23. Digitized critical service records for new military personnel. The DD Form 4 (Enlistment/Reenlistment contract) and DD form 93 (Record of Emergency Contact) are forms that every new recruit signs when sworn into military service. DDS moved these manually processed, paper forms to a machine readable format that will be sent to all military services as an electronic record. These are the critical, foundational documents that begin a service member’s document history and are needed throughout one’s career to access important benefits, update beneficiary information, and more.
24. Caught (at least) two computers on fire (by accident).
25. Enabled over 231,000 Veterans to submit an online health care application. Just over one year ago, the ability for Veterans to apply for health care eligibility was released on Vets.gov. Previously, the majority of Veterans were unable to access the health care form online — blocking access to VA health care benefits for thousands of Veterans.
26. We succeeded a lot, but we did fail sometimes too. No one ever said it was going to be easy. What’s important is that we evaluate projects that did not reach the conclusions for which we were hoping and learn from our mistakes.

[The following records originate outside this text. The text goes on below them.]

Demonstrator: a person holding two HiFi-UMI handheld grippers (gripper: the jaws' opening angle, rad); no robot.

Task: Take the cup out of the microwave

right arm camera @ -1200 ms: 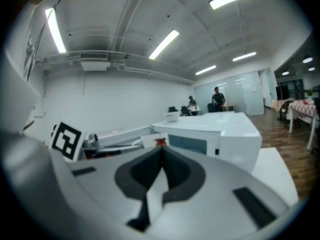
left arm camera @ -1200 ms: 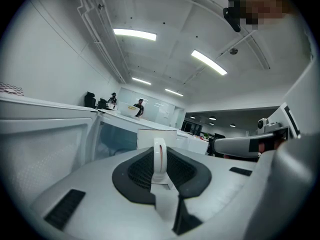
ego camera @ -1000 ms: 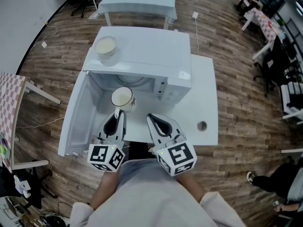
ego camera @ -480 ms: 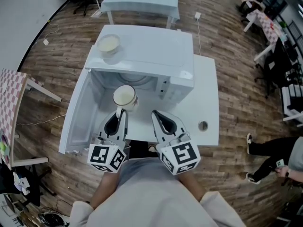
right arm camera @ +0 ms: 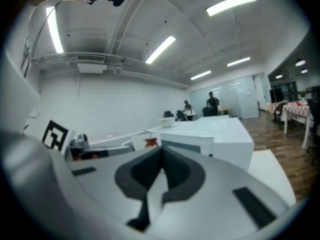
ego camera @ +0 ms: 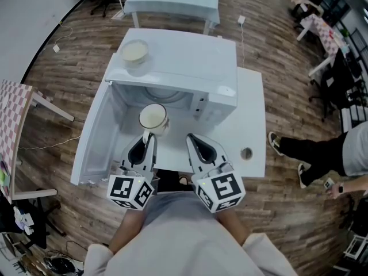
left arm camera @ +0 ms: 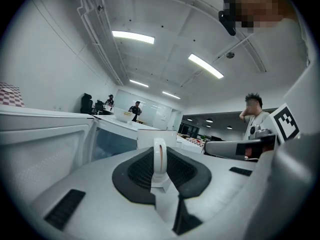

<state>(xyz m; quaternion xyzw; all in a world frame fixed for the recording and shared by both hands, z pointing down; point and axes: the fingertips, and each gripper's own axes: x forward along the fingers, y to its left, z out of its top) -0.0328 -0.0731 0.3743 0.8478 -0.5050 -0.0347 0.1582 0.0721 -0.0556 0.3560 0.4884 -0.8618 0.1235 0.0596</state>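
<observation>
A white cup (ego camera: 152, 118) with pale liquid hangs just in front of the open microwave (ego camera: 190, 56), over the lower edge of its opening. My left gripper (ego camera: 148, 135) is shut on the cup's handle. In the left gripper view the handle (left arm camera: 159, 156) stands upright between the dark pads, with the cup body (left arm camera: 155, 136) behind it. My right gripper (ego camera: 191, 138) is beside it on the right, shut with nothing in it. Its pads (right arm camera: 145, 176) meet in the right gripper view.
The microwave door (ego camera: 95, 137) swings open to the left. A bowl (ego camera: 134, 51) sits on the microwave's top. The white table (ego camera: 253, 108) has a round hole (ego camera: 246, 153) at the right. A person's legs (ego camera: 310, 151) are on the floor at the right.
The cup and both grippers keep their places. A person at the right edge has walked leftwards into view.
</observation>
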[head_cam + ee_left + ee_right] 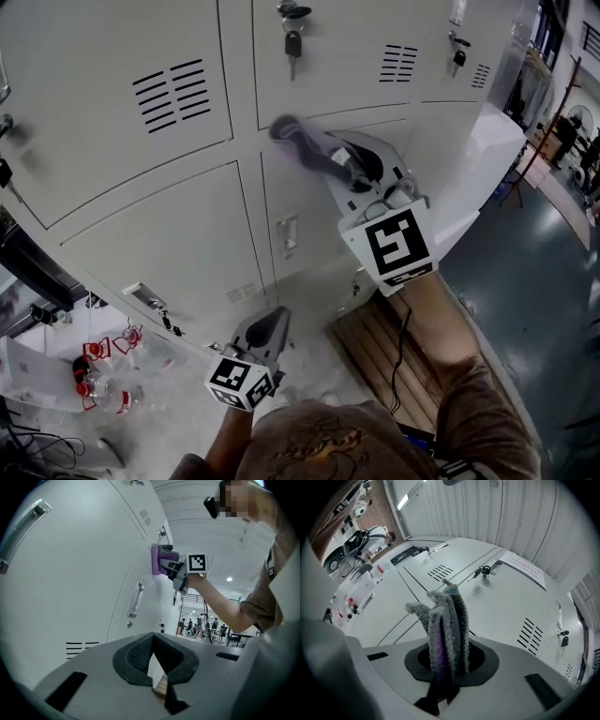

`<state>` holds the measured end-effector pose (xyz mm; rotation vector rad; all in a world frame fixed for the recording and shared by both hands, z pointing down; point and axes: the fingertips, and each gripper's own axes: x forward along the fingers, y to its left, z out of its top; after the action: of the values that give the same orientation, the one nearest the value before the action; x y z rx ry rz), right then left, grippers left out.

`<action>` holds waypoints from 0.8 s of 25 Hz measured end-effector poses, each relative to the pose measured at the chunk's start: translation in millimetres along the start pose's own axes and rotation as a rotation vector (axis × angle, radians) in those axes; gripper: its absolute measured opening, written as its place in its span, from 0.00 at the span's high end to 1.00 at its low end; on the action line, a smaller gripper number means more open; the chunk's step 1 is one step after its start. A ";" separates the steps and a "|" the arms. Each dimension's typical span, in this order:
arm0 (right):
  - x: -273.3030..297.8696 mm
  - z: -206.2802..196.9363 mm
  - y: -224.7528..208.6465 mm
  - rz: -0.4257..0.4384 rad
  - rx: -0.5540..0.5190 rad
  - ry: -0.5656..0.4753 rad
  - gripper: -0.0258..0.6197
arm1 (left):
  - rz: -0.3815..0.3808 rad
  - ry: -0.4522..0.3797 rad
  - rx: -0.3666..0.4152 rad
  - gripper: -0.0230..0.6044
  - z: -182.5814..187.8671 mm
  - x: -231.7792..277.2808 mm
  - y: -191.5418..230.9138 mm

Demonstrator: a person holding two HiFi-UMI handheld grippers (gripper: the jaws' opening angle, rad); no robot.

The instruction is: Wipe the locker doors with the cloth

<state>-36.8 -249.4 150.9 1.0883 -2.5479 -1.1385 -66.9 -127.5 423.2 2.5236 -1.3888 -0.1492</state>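
A bank of white locker doors [159,234] fills the head view. My right gripper [349,167] is shut on a folded purple-grey cloth [302,137] and presses it against the seam between an upper and a lower door. In the right gripper view the cloth [445,620] stands up out of the shut jaws [446,660] against the door. The left gripper view shows the cloth [159,560] flat on the door from the side. My left gripper [270,325] hangs lower, near the bottom lockers. Its jaws [153,656] are shut with nothing between them.
Keys hang in the upper locks [292,39] [458,54]. A recessed handle [287,234] sits on the lower door. A slatted wooden bench [370,349] stands below my right arm. Several red-capped bottles [101,375] lie at lower left. Dark floor [534,281] opens to the right.
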 end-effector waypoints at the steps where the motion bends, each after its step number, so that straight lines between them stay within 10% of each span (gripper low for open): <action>1: 0.1 -0.1 0.6 -0.001 -0.002 -0.003 0.87 | 0.002 -0.001 -0.002 0.96 0.0 -0.4 0.6; 20: -2.8 -22.6 29.9 0.031 -0.135 -0.004 0.87 | 0.028 0.009 -0.012 0.96 -2.6 -7.0 4.0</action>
<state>-42.5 -247.4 187.9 1.0123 -2.4408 -1.2851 -73.3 -123.3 426.6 2.4915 -1.4147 -0.1402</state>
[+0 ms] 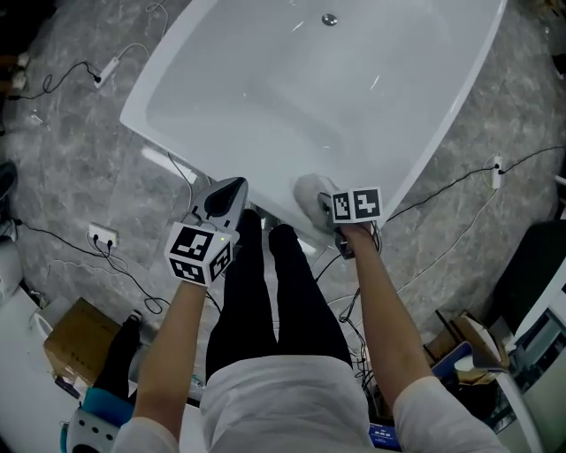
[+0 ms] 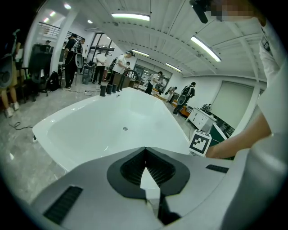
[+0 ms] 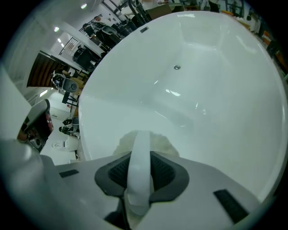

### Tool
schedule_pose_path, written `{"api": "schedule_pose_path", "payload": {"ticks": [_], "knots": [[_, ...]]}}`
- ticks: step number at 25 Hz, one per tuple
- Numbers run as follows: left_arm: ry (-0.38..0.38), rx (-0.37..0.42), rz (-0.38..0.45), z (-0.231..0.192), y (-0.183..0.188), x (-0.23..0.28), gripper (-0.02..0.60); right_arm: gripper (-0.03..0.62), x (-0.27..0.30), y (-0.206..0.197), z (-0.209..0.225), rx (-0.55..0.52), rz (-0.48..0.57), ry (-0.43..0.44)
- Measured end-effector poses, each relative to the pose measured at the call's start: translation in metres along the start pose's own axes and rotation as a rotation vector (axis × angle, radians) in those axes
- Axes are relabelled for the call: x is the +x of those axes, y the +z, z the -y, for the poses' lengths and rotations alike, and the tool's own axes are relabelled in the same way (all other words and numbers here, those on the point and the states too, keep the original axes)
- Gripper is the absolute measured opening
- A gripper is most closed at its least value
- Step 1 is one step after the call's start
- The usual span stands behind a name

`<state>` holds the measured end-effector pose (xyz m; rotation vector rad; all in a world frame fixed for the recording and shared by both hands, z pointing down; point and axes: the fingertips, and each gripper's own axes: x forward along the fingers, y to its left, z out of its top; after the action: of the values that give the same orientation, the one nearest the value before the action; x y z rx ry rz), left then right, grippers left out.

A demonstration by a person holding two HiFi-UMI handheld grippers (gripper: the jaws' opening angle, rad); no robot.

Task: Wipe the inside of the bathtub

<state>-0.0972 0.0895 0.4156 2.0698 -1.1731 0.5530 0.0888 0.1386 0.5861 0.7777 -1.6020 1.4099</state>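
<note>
The white bathtub (image 1: pixel 265 97) fills the top of the head view, its drain (image 1: pixel 329 19) at the far end. My right gripper (image 1: pixel 320 208) hangs over the tub's near rim, shut on the white strap (image 3: pixel 139 166) of a pale fluffy wiping pad (image 3: pixel 155 141). The pad (image 1: pixel 306 188) lies at the inner edge of the near rim. My left gripper (image 1: pixel 223 199) hovers just outside the near rim, to the left of the right one. In the left gripper view its jaws meet at the tips (image 2: pixel 145 150) with nothing between them, facing the tub (image 2: pixel 103 128).
The person's black-clad legs (image 1: pixel 265 292) stand against the tub's near side. Cables and power strips (image 1: pixel 103 237) lie on the grey floor. A cardboard box (image 1: pixel 75 332) sits at lower left. Dark bottles (image 2: pixel 108 89) stand on the tub's far rim, with people beyond.
</note>
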Motion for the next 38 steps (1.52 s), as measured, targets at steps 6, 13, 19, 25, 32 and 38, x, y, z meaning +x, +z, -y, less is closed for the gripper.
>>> {"api": "schedule_pose_path", "payload": {"ticks": [6, 13, 19, 25, 32, 38], "knots": [[0.038, -0.013, 0.014, -0.047, 0.001, -0.004, 0.012, 0.094, 0.024, 0.043, -0.051, -0.057, 0.039, 0.081], [0.076, -0.030, 0.033, -0.096, 0.006, -0.005, 0.012, 0.092, 0.049, 0.087, -0.100, -0.095, 0.070, 0.145], [0.102, -0.057, 0.049, -0.130, 0.012, -0.007, 0.012, 0.094, 0.061, 0.118, -0.142, -0.126, 0.098, 0.191], [0.139, -0.096, 0.071, -0.166, 0.021, -0.011, 0.012, 0.092, 0.075, 0.148, -0.183, -0.141, 0.123, 0.243], [0.191, -0.127, 0.091, -0.209, 0.029, -0.015, 0.012, 0.094, 0.090, 0.183, -0.232, -0.181, 0.157, 0.320], [0.224, -0.130, 0.102, -0.237, 0.038, -0.020, 0.012, 0.092, 0.100, 0.207, -0.269, -0.219, 0.176, 0.356]]}}
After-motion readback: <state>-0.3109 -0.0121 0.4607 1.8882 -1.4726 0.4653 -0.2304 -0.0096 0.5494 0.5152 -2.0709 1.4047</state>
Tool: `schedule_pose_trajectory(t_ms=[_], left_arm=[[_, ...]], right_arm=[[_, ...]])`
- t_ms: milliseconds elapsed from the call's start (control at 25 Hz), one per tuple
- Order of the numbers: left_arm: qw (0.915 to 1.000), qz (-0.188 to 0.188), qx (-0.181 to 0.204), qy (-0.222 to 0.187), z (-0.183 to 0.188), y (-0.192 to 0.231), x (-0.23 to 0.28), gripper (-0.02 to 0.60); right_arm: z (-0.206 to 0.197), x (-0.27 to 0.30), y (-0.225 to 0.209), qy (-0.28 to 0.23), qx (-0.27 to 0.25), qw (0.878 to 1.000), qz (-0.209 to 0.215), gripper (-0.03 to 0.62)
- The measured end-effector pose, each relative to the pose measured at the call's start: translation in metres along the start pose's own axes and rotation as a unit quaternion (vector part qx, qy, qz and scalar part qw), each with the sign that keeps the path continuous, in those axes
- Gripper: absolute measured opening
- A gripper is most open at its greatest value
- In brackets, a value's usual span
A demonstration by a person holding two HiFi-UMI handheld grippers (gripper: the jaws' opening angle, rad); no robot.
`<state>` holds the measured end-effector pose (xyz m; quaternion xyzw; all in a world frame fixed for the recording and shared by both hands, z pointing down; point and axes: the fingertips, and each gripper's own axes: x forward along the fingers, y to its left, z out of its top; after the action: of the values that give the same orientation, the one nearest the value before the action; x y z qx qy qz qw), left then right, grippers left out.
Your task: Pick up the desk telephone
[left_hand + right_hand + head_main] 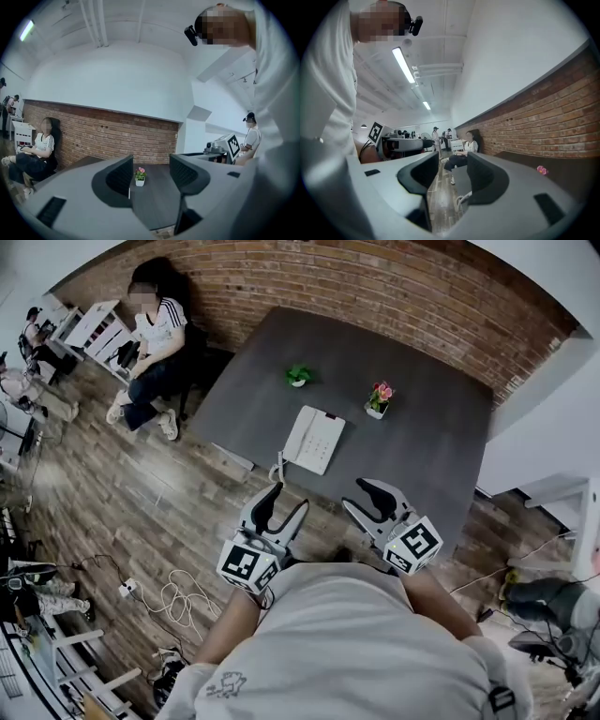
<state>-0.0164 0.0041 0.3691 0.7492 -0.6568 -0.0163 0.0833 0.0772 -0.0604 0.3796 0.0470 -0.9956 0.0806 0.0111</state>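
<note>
Your left gripper (286, 500) and right gripper (357, 495) hung just short of the surface (431, 456), both jaws wide and empty. The white telephone (315, 439) lay near the front edge, its coiled cord (278, 468) beside it. A green plant (299, 376) and pink flowers (379, 397) stood behind. A person (155, 338) sat at left.
</note>
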Motion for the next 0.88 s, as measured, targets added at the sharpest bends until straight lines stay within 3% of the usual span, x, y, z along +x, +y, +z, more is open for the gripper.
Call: schedule_pose_trajectory(t_ms=[400,880], left_arm=[[0.9957,-0.091,0.0,0.018,-0.001,0.036,0.066,0.255],[0.9799,-0.197,-0.016,0.027,0.015,0.149,0.099,0.25]], right_arm=[[-0.006,0.027,-0.041,0.011,0.013,0.997,-0.069,0.183],[-0.001,0.124,-0.063,0.006,0.022,0.985,-0.171,0.173]])
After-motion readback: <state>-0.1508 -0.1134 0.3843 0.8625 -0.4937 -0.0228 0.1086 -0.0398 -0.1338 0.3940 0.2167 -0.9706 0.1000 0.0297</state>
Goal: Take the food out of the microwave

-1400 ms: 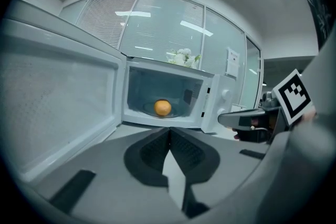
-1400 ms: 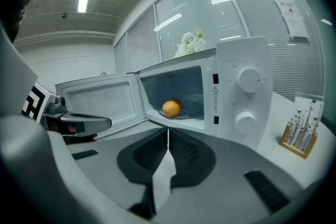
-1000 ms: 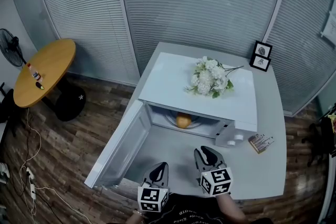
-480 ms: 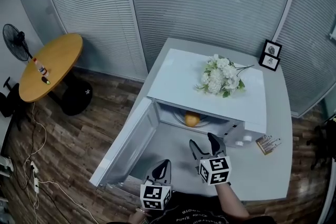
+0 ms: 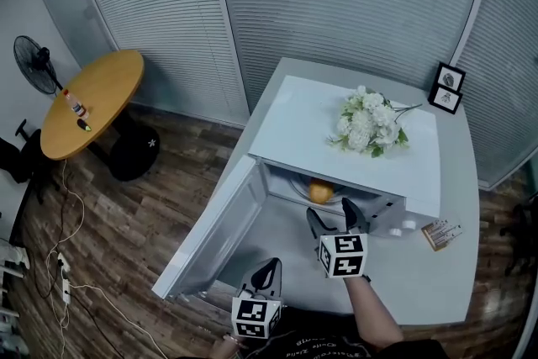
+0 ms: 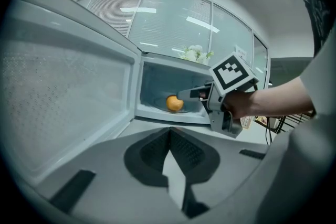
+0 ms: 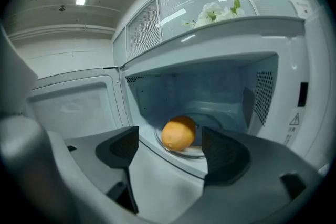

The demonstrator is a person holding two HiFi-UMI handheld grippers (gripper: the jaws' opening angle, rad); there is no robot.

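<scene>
Head cam top-down, jaw cams facing microwave (image 5: 303, 130)

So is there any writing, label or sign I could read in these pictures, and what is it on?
None reads as words.
Warning sticker on the microwave front: a triangle sign, print too small.
Small box on the table: print blurred.
Cube on the right tool: black-and-white patterns, no letters.
</scene>
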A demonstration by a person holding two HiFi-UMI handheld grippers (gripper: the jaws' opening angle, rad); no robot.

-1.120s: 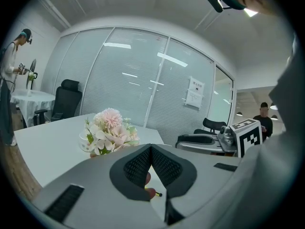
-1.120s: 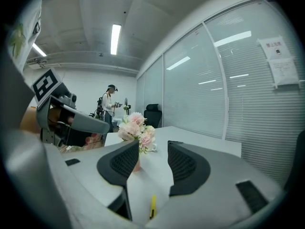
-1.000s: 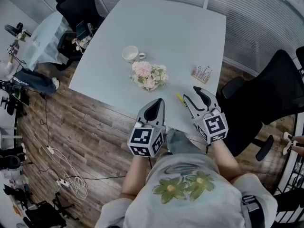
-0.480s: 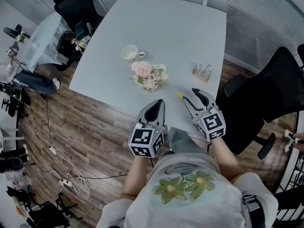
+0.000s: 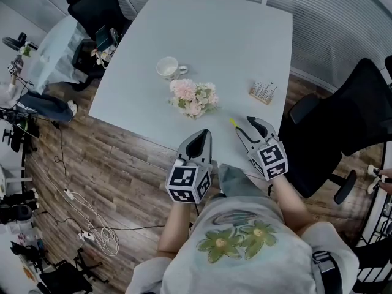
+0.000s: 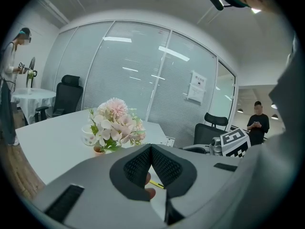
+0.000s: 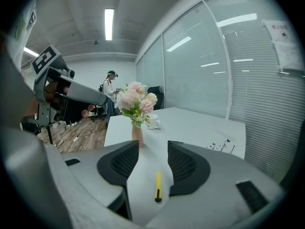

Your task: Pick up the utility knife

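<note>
At the near edge of the worktop (image 5: 245, 35), the yellow utility knife (image 7: 157, 187) lies flat and untouched, at about 4 o'clock from the flowers (image 5: 193, 97). Over the last second the right claw (image 5: 248, 127) has edged slightly toward it, jaws apart, and its own view frames the knife between them. I judge it lined up to descend and close. The left claw (image 5: 202, 135) hangs at 9 o'clock of the right one, jaws together, empty. No brand shows, and a notice (image 6: 196, 87) on the glass wall is too small to read.
</note>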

Lessons learned from the government’s biggest attempt to fix tech procurement
Late last year, on a beautiful fall Sunday morning, I found myself in a windowless conference room in a run down DC…
27. Created the Army and Air Force Digital Service teams. DDS expanded their team to tackle more service specific projects within the Department of the Army and Air Force.
28. Made the softball playoffs! Our kickball record wasn’t nearly as good, but we definitely won the most spirit award.
29. Developed and released an Acquisition Case study based on the VA Claims Appeals System.
30. The VA team worked with the Office of the Inspector General (OIG) to overturn a 2013 ruling stating that OIG needed physical access to all VA systems and data. It then helped replace the ruling with a new policy that only requires OIG to have logical access. This opened the door for VA to use commercial cloud infrastructure, such as Amazon Web Services, Microsoft Azure, and Google Cloud Platform. In turn, this allows the VA team to have a modern development environment with continuous integration and daily deployments inside the largest civilian bureaucracy the United States government has to offer.
31. Procured a microwave at the Pentagon. It took 7 months, several phone calls, and a waiver, but the DDS team finally got a microwave in their second office. Never mind that it looks like an Easy-Bake oven.